What is expected
Extract exactly the lines from the top of the records through the line containing "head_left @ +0", and keep pictures out of the copy.

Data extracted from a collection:
◆ ◆ ◆ ◆ ◆

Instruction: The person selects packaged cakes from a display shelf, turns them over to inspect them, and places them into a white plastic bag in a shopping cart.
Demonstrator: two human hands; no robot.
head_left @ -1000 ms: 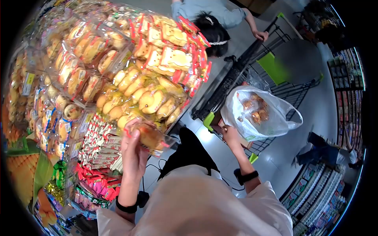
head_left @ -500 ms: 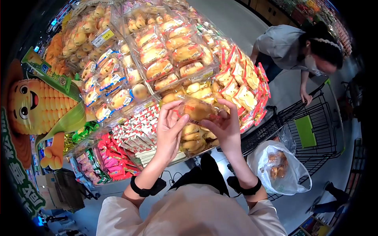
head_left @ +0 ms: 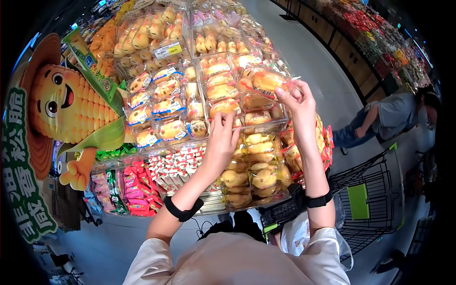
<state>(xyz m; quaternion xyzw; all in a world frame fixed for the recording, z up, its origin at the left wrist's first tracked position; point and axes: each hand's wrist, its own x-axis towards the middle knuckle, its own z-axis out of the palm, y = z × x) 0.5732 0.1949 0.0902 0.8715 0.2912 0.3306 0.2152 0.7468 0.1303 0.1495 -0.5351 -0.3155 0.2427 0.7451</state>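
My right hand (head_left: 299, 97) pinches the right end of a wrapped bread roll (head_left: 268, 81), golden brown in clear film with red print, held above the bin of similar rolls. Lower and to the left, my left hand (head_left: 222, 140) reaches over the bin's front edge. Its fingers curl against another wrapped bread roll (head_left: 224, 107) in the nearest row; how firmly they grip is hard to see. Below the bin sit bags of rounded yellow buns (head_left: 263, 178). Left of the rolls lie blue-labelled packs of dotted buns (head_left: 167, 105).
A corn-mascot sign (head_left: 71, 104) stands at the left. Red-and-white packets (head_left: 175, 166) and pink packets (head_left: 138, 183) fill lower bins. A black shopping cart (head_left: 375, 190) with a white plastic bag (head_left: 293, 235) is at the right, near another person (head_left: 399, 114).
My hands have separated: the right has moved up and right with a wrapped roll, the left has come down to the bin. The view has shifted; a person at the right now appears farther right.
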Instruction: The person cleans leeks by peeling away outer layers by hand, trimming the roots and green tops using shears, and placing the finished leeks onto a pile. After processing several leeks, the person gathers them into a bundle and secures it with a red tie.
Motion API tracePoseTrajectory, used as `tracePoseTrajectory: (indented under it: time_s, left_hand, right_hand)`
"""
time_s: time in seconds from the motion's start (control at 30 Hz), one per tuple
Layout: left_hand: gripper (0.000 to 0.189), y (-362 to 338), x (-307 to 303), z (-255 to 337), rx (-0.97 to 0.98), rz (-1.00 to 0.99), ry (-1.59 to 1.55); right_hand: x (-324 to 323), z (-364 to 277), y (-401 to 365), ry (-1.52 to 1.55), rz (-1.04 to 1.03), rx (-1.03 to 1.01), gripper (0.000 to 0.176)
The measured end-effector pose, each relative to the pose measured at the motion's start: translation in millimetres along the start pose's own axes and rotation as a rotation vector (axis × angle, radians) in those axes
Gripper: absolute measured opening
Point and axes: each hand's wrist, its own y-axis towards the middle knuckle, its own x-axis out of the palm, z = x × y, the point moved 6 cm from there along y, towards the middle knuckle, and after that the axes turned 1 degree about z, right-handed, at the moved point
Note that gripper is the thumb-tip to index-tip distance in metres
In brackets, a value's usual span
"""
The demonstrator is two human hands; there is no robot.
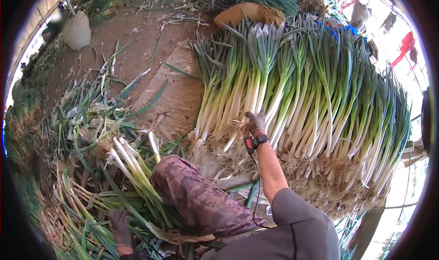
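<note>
My right hand (pixel 256 121), in a dark glove, is closed around the white stems of a few large green onions (pixel 258 88) near their root ends. These lie at the left part of a long row of green onions (pixel 320 104), leaves pointing away from me and roots toward me. Low on the left, my gloved left hand (pixel 120 225) rests over a loose pile of green onions (pixel 91 232), fingers stretched out and nothing visibly held. Several green onions with white stems (pixel 130 161) lean against my camouflage-covered leg (pixel 196 196).
Brown sheeting (pixel 171 100) covers the ground left of the row. Peeled leaves and scraps (pixel 98 109) are scattered at the left. A tan sack (pixel 249 13) lies behind the row, and a pale bag (pixel 77 31) stands at the far left. Dry roots (pixel 320 177) line the row's near edge.
</note>
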Motion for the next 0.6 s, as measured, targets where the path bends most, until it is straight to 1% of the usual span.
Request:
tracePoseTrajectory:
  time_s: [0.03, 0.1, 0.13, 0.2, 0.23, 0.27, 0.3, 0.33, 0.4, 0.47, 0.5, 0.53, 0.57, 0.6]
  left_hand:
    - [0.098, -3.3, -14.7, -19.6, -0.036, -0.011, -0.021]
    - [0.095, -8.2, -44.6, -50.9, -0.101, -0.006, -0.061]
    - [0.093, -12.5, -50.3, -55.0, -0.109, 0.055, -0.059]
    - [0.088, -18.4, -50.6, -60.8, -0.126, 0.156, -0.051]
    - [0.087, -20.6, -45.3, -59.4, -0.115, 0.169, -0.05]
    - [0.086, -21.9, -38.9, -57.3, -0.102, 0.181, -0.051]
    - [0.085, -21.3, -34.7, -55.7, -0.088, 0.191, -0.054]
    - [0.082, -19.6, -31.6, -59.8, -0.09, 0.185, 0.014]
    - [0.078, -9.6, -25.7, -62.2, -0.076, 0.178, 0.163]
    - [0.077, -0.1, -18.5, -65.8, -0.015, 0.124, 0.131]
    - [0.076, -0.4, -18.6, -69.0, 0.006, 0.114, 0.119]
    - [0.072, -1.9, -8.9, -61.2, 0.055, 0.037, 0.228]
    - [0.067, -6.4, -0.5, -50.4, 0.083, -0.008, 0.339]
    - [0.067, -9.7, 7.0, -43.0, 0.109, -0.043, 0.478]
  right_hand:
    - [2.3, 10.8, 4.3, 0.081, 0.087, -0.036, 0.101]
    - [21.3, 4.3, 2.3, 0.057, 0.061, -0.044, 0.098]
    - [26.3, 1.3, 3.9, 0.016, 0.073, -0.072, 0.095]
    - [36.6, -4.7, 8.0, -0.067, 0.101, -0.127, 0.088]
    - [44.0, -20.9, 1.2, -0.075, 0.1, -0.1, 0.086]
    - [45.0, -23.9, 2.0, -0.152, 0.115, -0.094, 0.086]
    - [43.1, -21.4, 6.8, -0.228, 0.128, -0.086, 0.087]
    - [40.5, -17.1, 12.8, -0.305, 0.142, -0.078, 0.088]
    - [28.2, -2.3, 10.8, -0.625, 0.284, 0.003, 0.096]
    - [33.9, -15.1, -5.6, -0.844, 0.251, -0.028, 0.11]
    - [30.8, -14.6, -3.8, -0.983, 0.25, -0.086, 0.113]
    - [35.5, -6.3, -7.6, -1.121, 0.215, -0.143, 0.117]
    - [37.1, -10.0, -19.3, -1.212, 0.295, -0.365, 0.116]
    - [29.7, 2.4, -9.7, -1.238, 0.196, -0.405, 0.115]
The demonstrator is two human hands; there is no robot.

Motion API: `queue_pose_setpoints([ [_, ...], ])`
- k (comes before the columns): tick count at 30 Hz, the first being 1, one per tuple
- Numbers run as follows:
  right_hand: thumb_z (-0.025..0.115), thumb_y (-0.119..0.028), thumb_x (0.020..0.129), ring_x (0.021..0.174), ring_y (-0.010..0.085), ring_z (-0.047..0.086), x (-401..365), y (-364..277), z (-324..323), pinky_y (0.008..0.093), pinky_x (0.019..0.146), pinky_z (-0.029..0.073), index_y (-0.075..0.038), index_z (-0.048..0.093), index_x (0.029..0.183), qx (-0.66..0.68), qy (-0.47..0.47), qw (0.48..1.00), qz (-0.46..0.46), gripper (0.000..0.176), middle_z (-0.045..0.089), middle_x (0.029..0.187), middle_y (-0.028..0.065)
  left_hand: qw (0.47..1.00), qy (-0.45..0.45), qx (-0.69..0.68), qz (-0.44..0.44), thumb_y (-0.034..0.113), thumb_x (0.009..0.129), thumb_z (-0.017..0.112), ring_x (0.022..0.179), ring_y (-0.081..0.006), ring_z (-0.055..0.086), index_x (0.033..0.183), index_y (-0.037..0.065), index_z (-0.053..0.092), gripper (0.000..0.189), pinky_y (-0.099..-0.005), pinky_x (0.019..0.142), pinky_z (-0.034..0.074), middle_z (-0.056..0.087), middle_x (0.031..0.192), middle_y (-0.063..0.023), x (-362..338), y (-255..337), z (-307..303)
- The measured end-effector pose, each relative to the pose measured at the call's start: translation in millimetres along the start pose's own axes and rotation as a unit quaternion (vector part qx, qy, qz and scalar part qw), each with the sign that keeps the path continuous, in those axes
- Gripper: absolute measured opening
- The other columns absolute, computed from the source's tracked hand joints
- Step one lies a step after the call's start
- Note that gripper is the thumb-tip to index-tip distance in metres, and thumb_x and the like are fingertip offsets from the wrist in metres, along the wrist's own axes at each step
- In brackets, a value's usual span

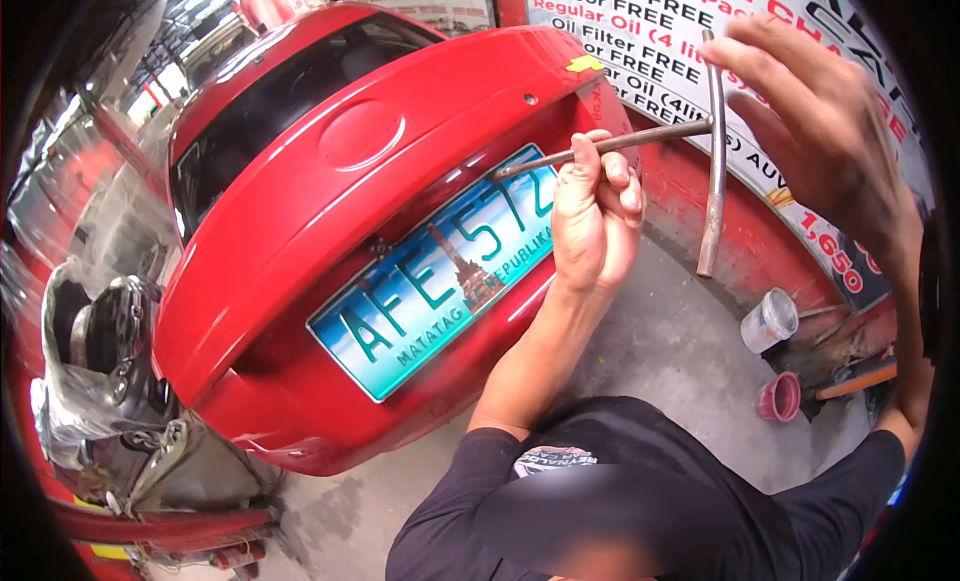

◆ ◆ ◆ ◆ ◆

Output of the task
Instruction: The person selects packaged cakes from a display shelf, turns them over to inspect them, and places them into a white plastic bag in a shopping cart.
Demonstrator: two human hands; no robot.
head_left @ -1000 ms: 
head_left @ -500 ms: 
head_left @ +0 ms: 

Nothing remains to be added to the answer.